Está claro que es inaceptable que fallas administrativas, por lo demás comunes a casi todos los partidos (pero afeitadas por los más avispados), puedan privar al electorado del derecho constitucional de expresar su opción política – lo que correspondería serían sanciones de otro tipo. Si el JNE fuera coherentemente tan legalista e irresponsable, nos quedaríamos sin candidatos y sin elecciones, algo que suele suceder bajo dictaduras que buscan pretextos para perpetuarse o en el marco de una guerra civil, pero inconcebible en un país con varias décadas de democracia, solo muy empañada, pero tampoco eliminada del todo, por el fujimorato.
Lamento el silencio de otros candidatos y aplaudo la protesta de Verónika Mendoza. Pero, ya que no queda más que aceptar diversas fallas de las personas que uno prefiere, mantengo mi posición de apoyar a PPK, que, aunque de poca habilidad para conducir su campaña, ofrece la mayor probabilidad de un gobierno sin sobresaltos, realista, que mantenga la estabilidad económica y política y ataque con firmeza algunos problemas claves, en especial la seguridad ciudadana y de las actividades económicas, así como una inversión pública productiva, y mejore la educación, la salud pública y el funcionamiento del aparato estatal.

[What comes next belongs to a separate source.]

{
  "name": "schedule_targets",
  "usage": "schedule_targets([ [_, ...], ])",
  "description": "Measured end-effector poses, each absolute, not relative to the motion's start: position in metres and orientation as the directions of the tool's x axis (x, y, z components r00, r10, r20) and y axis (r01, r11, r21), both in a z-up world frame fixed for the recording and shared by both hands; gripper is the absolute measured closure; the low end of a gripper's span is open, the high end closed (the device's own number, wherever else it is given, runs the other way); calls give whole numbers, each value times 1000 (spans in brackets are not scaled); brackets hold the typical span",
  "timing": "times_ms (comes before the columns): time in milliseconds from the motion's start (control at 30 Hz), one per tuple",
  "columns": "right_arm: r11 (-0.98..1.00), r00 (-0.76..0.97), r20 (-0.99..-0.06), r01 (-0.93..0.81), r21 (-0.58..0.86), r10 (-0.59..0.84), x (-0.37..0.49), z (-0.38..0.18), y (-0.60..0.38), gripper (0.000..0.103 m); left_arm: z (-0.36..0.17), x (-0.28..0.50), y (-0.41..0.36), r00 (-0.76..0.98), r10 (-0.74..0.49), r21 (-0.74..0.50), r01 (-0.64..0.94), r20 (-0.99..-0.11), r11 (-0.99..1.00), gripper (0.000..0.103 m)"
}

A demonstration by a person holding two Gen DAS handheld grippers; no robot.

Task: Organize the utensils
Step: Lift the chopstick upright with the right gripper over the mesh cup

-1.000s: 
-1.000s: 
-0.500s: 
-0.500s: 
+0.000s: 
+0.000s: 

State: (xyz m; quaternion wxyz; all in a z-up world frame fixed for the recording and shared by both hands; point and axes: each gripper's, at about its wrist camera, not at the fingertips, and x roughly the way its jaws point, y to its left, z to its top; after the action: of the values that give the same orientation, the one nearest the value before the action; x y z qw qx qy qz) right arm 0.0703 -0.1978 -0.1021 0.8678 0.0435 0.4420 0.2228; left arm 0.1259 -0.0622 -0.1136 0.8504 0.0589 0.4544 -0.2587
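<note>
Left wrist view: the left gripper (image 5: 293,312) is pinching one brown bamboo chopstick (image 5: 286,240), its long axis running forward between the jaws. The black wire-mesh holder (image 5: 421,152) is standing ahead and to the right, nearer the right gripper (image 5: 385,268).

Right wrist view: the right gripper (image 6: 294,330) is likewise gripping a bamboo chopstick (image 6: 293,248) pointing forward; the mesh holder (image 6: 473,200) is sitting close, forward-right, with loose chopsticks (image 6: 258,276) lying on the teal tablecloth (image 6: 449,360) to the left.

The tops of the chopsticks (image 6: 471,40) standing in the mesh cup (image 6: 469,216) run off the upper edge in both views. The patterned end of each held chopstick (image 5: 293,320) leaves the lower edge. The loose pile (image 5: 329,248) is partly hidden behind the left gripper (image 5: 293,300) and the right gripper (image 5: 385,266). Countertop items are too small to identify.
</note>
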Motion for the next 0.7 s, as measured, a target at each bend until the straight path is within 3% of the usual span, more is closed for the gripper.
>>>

Sabrá manejar bien la espinosa relación con las necesarias pero poco responsables grandes empresas. Lamento su poco compromiso con el ambiente, pero confío en que se dejará asesorar en este como otros puntos por personas y equipos calificados. A falta de un político comprobadamente destacado e íntegro, la mejor opción es un tecnócrata con esas características, uno de los casos donde el mal menor es lo mejor posible.
Aspiro y debemos todos aspirar a mucho más, pero en este momento me conformo con que no retrocedamos como país por políticas y gestión erradas, porque ningún otro candidato logrará, aunque lo quiera, algo significativamente mejor, sí algo peor, y la mayoría algo mucho peor.

Pero ahora, lo que más necesitamos, es librarnos de sobresaltos que impidan seguir desarrollando y tratar de aglutinar en una alternativa poderosa y de largo aliento, bajo la forma de un partido o frente estable de partidos, que podríamos calificar de centroizquierda, a las muchas fuerzas positivas que han ido emergiendo en casi todos los campos de nuestra realidad, en todas las regiones, desde la sociedad civil y en el propio Estado.